Insider Threat: quando la minaccia arriva dall’interno

Sta per chiudersi il mese dedicato a educare il mercato sui seri rischi posti dagli insider threat

Settembre è il mese dell’Insider Threat Awareness, ossia della prevenzione dei data beach che hanno origine all’interno delle organizzazioni e che, anche se non avvengono con la stessa frequenza degli attacchi dall’esterno, possono essere estremamente costosi e difficili da prevenire e identificare.

A ricordarlo è CyberArk che richiama l’attenzione delle aziende sulle potenziali minacce in arrivo dall’interno.

Nello specifico, il mese National Insider Threat Awareness è uno sforzo congiunto per educare il mercato sui “seri rischi posti dagli insider threat, incoraggiando al tempo stesso i dipendenti a riconoscere ed evidenziare attività anomale per potere intervenire tempestivamente”.

Secondo il Verizon Insider Threat Report, il 20 percento degli incidenti di cybersecurity e il 15 percento dei data breach hanno, infatti, origine all’interno dell’organizzazione. Questo perché gli insider conoscono la rete e spesso hanno accesso a informazioni sensibili, possono quindi sfruttare l’accesso privilegiato a sistemi critici e spostarsi lateralmente tra i diversi sistemi senza sollevare sospetti. Per questo motivo questa tipologia di attacco può perdurare diversi mesi – o addirittura anni – prima che venga individuata.

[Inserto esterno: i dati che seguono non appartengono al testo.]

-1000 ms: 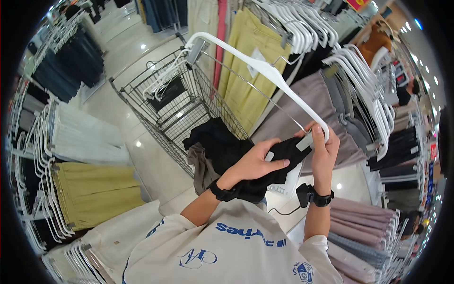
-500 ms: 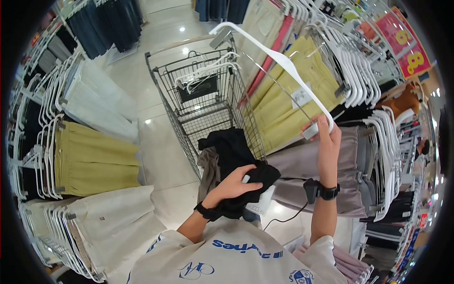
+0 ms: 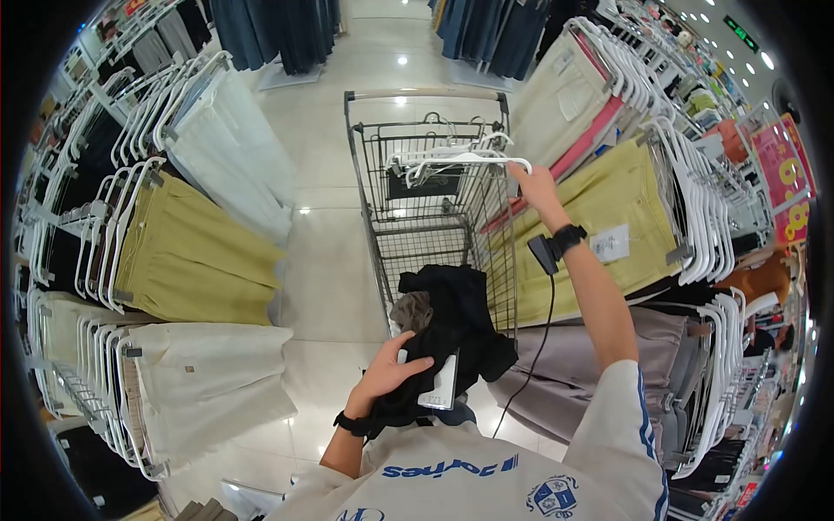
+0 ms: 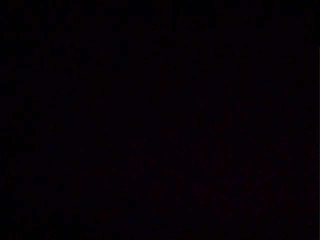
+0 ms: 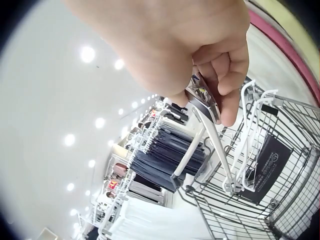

Insider Threat: 4 modalità per la medesima minaccia

Anche se le motivazioni possono essere diverse, CyberArk ritiene che questa tipologia di minacce possa essere classificata in quattro macro-gruppi:

  1. External Insider. Nell’era della digital transformation, l’integrazione con vendor e lavoratori remoti è cruciale. Ma, ognuno di questi partner deve accedere a informazioni sensibili per svolgere la propria attività. Poiché non è possibile controllare ciò che non si possiede, si verifica una falla notevole nelle difese: gli accessi dei vendor da remoto non gestiti possono portare a audit negativi e seri data breach.
  2. Exploited Insider. I cybercriminali di solito mirano ai dipendenti che hanno accessi privilegiati tra cui sysadmin, IT help desk ed executive. Infatti, secondo il report Verizon, il 33 percento dei breach comporta l’uso di attacchi come phishing, spoofing o reverse social engineering via social media. Basta un’unica vittima e un endpoint compromesso per permettere a un malintenzionato di prendere piede all’interno di un’organizzazione.
  3. The Malicious Insider. I malicious insider sono motivati da rabbia, problemi finanziari, attivismo politico e molto altro. Non sono sempre facili da identificare perché, tipicamente, in qualità di “utenti fidati” sono in grado di bypassare le misure di sicurezza per ottenere ciò che desiderano.
  4. The Unintentional Insider. Le persone sono, beh, umane. E commettono errori. La maggior parte dei dipendenti non ha intenzione di rubare informazioni sensibili, sta semplicemente cercando di fare il proprio lavoro. Ma a volte agiscono in modi che a loro sembrano innocui, come installare applicazioni vietate o usare semplificazioni non autorizzate, ma che in realtà possono causare gravi danni.